「ClawDBot」にワンクリックでリモートコード実行を許す高深刻度脆弱性

はじめに

人気のnpmパッケージ「ClawDBot」において、深刻度の高い認証バイパスの脆弱性が発見されました。この脆弱性により、攻撃者は悪意のあるリンクをワンクリックさせるだけで、リモートコード実行(RCE)を達成できる可能性があります。

脆弱性の概要

この脆弱性(GHSA-g8p2-7wf7-98mq)は、ClawDBotのバージョンv2026.1.28までの影響を受けます。主な原因は、Control UIがクエリ文字列から直接「gatewayUrl」パラメーターを受け入れ、その検証が不十分であることと、ページロード時にWebSocket接続を自動的に開始する挙動にあります。

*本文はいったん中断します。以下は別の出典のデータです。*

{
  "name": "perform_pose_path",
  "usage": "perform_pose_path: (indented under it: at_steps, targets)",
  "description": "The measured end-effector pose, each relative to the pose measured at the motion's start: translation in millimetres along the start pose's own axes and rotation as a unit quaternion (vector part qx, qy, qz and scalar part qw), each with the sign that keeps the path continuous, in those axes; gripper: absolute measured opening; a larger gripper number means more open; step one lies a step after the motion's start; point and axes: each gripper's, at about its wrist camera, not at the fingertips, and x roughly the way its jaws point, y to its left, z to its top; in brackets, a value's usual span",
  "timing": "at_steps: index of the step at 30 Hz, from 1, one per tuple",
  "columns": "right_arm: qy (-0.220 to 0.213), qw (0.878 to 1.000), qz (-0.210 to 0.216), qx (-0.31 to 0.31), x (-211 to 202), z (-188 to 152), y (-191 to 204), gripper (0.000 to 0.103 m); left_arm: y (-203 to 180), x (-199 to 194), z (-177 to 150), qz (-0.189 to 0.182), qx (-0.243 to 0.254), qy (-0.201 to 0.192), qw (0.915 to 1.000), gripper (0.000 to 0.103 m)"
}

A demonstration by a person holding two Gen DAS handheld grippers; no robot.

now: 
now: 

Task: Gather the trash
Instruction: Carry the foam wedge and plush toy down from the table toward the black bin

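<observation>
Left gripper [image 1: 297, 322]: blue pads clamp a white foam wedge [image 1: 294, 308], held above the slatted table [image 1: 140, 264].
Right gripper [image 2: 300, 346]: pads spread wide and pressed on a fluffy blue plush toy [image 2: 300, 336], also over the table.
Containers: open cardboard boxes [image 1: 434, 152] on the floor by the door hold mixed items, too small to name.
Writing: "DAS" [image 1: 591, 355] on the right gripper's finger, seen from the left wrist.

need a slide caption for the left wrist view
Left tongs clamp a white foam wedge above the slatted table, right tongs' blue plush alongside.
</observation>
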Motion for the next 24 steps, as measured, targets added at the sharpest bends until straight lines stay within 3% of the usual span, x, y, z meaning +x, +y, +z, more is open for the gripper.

この接続プロセス中に、保存されているゲートウェイ認証トークンが、指定されたエンドポイントに接続ペイロードとして送信されます。攻撃者は、自身のインフラストラクチャを指す不正な「gatewayUrl」パラメーターを含む悪意のあるURLを作成するか、フィッシングサイトをホストすることでこの脆弱性を悪用できます。被害者がClawDBot Control UIに認証済みの状態でそのリンクにアクセスすると、ゲートウェイのトークンが自動的に攻撃者のサーバーに流出します。

攻撃の影響

トークンが侵害されると、攻撃者は被害者のゲートウェイAPIへのオペレーターレベルのアクセス権を獲得します。これにより、サンドボックス設定やツールポリシーを含むゲートウェイ設定を任意に変更できるようになり、最終的にはゲートウェイの完全な侵害とホストシステム上でのリモートコード実行につながります。

この脆弱性は、localhostでのみリッスンするように設定されたインスタンスであっても悪用可能であるため、特に危険です。被害者のブラウザが攻撃者によって制御されるサーバーへのアウトバウンド接続を開始するため、ゲートウェイのネットワーク分離は保護になりません。

ベンダーによる対応と推奨事項

ベンダーはClawDBot v2026.1.29でこの問題に対処しており、新しいゲートウェイURLに対してUIで必須のユーザー確認を導入しています。ユーザーは直ちにパッチが適用されたバージョンへのアップグレードが推奨されます。

組織は、不審なトークンアクティビティがないかゲートウェイアクセスログを監査し、不正な設定変更がないか監視する必要があります。